The general idea is that I often have types that are composed of smaller “pieces” of the types. Not subtypes in the sense of a type tree, rather partial-types in the sense of records with only a fraction of the next type’s information.

For example suppose I were trying to “build” an EmployeeRecord. I might proceed as follows. Note, this is very contrived, but in the actual use case (which is too complicated to transform into a MWE) there’s a better reason for building up the big combined types from the smaller partial types.

immutable Person
    name::String
    social::Int64
end

immutable Address
    number::Int64
    street::String
    city::String
    state::String
end

immutable PersonAndAddress
    person::Person
    address::Address
end

immutable EmployeeRole
    role::String
    seniority_level::Int64
end

immutable EmployeeRecord
    person_and_address::PersonAndAddress
    role::EmployeeRole
    years_at_company::Int64
    salary::Float64
end

Now suppose I have some function that operates on the name field of Person. Again, this is contrived, but bear with me:

function greet(x::Person)
    println("Hi, $(x.name)")
end

But I have other functions that also need to make use of the greet capability, yet they might not be operating on Person, but on one of the more built-up types. So say there’s some function like

function writeletter(x::PersonAndAddress)
    greet(x)
    println("How are you? Sincerely, Julia")
    mail_stdout_to(x.address)
end

Then I need to provide some wrapper function, either

function greet(x::PersonAndAddress)
    println("Hi, $(x.person.name)")
end

or

function greet(x::PersonAndAddress)
    greet(x.person)
end

and now imagine this cascaded up a few layers, so e.g. for EmployeeRecord:

function greet(x::EmployeeRecord)
    greet(x.person_and_address) #assuming the greet above was provided
end

and so on for even bigger smashings-together of types.

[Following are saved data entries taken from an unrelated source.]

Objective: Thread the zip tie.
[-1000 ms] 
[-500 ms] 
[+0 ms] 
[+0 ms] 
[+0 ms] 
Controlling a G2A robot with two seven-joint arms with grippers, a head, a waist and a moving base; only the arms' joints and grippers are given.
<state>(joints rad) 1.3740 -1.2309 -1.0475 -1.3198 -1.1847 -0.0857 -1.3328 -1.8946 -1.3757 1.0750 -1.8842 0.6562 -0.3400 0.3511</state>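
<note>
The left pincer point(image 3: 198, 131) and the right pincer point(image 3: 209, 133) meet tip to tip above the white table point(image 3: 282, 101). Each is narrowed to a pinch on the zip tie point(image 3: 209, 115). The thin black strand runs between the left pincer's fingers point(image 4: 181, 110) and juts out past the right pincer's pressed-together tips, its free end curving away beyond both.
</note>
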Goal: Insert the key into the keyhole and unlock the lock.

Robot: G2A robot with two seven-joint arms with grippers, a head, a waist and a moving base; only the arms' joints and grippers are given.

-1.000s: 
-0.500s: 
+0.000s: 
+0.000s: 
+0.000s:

Hopefully the problem is clear by now: as the combinations of types get bigger and bigger, the amount of overhead to keep the methods all in order gets insane.

But there’s a good reason for having the distinct partial-types, namely that I can write generic methods that only need the information contained in those partial-types, and also in the case of my example the lower-down partial-types tend to have information that helps build the higher-up partial types.

In Java or another less elegant language, I might model this situation with something like a chain of abstract types with fields with methods coded against the abstract types and then a corresponding concrete type for each level of abstraction. That way the additional fields even at the most built-up type would have the fields of the lowest-down partial type accessible at the same “level,” i.e. without having to dig deeper into the record-of-record-of-records to get at the underlying data…everything would always be one . down.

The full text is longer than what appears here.